Hoffmann bent his head forward and showed her his stitches.

‘When did this happen?’

‘Last night. This morning.’

‘You went to the University Hospital?’

‘Yes.’

‘Did they give you a CAT scan?’

He nodded. ‘They found some white spots. They could have come from the hit I took, or it could have been something else – pre-existing.’

‘Dr Hoffmann,’ she said more gently, ‘it sounds to me as though you
are
asking me to treat you.’

‘No, I’m not.’ He set the laptop down in front of her. ‘I just want your opinion about this.’

She looked at him dubiously then reached for her glasses. She still kept them on a chain around her neck, he noticed. She put them on and peered at the screen. As she scrolled through the document, he watched her expression. The ugliness of the scar somehow emphasised the beauty of the rest of her face – he remembered that as well. The day he recognised it was the day in his own opinion that he started to recover.

‘Well,’ she said with a shrug, ‘this is a conversation between two men, obviously, one who fantasises about killing and the other who dreams of dying and what the experience of death would be like. It’s stilted, awkward: I would guess an internet chat room, a website – something like that. The one who wants to kill isn’t very fluent in English; the would-be victim is.’ She glanced at him over her glasses. ‘I don’t see what I’m telling you that you couldn’t have worked out for yourself.’

‘Is this sort of thing common?’

‘Absolutely, and every day more so. It’s one of the darker aspects of the web we now have to cope with. The internet brings together people who in earlier years thankfully would not have had the opportunity to meet – who might not even have known they had these dangerous predilections – and the results can be catastrophic. I have been consulted by the police about it several times. There are websites that encourage suicide pacts, especially among young people. There are paedophile websites, of course. Cannibal websites …’
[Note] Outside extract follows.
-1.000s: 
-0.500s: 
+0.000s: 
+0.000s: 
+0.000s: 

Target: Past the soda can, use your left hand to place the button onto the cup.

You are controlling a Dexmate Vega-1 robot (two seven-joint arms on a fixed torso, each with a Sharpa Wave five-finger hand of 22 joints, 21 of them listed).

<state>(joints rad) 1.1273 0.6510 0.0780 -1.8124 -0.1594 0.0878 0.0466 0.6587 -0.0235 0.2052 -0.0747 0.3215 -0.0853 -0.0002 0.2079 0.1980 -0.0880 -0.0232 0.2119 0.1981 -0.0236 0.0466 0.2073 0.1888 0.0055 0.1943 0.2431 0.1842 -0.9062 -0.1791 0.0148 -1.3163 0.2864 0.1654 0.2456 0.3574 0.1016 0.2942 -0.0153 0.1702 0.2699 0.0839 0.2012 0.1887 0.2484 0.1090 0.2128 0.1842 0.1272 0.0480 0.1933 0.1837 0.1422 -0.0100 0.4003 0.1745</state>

Hoffmann sat down and put his head in his hands. He said, ‘The man who fantasises about death – that’s me, isn’t it?’

‘Well, you would know, Dr Hoffmann, better than I. Do you not remember writing this?’

‘No, I don’t. And yet there are thoughts there I recognise as mine – dreams I had when I was ill. I seem to have done other things lately I can’t remember.’ He looked at her. ‘Could I have some problem in my brain that’s causing this, do you think? That makes me do things, out-of-character things, that I have no memory of afterwards?’